Dean Burk, PhD, head of the NCI's cytochemistry section, addressed an open letter to the NCI director in 1973, "re: the Achilles heel of the National Cancer Act of 1971" (the Act formally committing the US to war against the dread disease). The Cancer Control Society published Burk's letter the same year. As Patterson and Moss have detailed, the mainstream media and the American public still held positive attitudes about the ability of scientists to solve medical puzzles, still incautiously swallowed publicity releases by the ACS and other establishment institutions about research advances in cancer; so the media apparently didn't pick up on Burk's negative critique.

Here is the gist of that critique, relevant today. Virtually all FDA-approved anticancer chemotherapy is toxic in humans, markedly immunosuppressive, and usually carcinogenic in animals. FDA-approved drugs yield five-year survivals in just five to 10% of advanced cancer cases.

Nevertheless, Burk's critique contended, officials of the American Cancer Society and even of the National Cancer Institute have continued to present to the public, optimistic statements about the cure rate, "but-seldom if ever backed up with the requisite statistical or epidemiological support for such a statement to be scientifically meaningful, however effective for fund gathering."

These passages are the tail end of the fundamental contention of his critique, specifically: It is a professional and popular fallacy to think that if a therapeutic agent can't harm the host, it can't be effective against a cancer that attacks the host.
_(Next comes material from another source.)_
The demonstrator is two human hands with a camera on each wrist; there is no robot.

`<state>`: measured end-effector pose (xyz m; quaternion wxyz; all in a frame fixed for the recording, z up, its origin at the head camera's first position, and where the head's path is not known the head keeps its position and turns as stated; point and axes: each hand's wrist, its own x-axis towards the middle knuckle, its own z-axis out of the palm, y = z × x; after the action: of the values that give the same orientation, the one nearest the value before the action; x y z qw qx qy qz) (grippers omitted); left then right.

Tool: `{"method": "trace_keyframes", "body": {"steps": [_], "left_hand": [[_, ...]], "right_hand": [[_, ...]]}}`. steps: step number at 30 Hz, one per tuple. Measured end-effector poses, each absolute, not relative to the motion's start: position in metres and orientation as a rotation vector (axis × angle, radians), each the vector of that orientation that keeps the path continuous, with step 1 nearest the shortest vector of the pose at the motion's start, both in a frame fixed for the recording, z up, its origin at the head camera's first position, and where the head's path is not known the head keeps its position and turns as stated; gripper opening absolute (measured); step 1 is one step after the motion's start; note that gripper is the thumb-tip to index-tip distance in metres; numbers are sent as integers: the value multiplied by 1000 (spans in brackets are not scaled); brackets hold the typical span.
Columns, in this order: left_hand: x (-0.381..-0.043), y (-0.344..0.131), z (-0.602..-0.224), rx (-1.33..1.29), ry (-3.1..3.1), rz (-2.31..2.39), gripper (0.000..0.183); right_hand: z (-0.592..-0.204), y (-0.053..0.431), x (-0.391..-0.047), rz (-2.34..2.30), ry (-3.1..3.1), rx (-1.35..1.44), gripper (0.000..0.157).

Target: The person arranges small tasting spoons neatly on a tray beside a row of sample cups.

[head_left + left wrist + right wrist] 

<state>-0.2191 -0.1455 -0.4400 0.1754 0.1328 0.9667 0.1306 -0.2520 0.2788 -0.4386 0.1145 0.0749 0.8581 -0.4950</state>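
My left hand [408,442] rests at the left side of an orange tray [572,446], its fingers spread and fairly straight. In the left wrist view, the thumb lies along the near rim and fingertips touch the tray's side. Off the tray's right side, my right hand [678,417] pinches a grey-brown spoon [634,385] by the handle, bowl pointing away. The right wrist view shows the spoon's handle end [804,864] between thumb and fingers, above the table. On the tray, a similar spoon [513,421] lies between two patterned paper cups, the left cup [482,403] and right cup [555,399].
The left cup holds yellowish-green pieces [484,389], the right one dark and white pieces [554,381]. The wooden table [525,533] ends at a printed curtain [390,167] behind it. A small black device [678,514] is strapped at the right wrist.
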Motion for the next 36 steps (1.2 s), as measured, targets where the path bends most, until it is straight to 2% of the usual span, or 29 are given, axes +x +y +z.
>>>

Such a fallacy, in his opinion, was preventing a search for agents safer and more effective than FDA-approved chemotherapies.

An article that did circulate widely, "A Critical Look at Cancer Coverage," came out in the
Columbia Journalism Review in 1975. The author, Daniel Greenberg, a science writer in Washington, DC, specialized in the politics of science. Moss set the context for Greenberg's article: "Years of cultivating the press had made the American Cancer Society virtually sacrosanct. From 1945 to 1975 one could search in vain for an incisive, critical article on the Society or its methods. Then, in the mid-1970s, criticism suddenly burst into the open about the whole topic of cancer. The 'war on cancer' had made the leading organizations visible and vulnerable."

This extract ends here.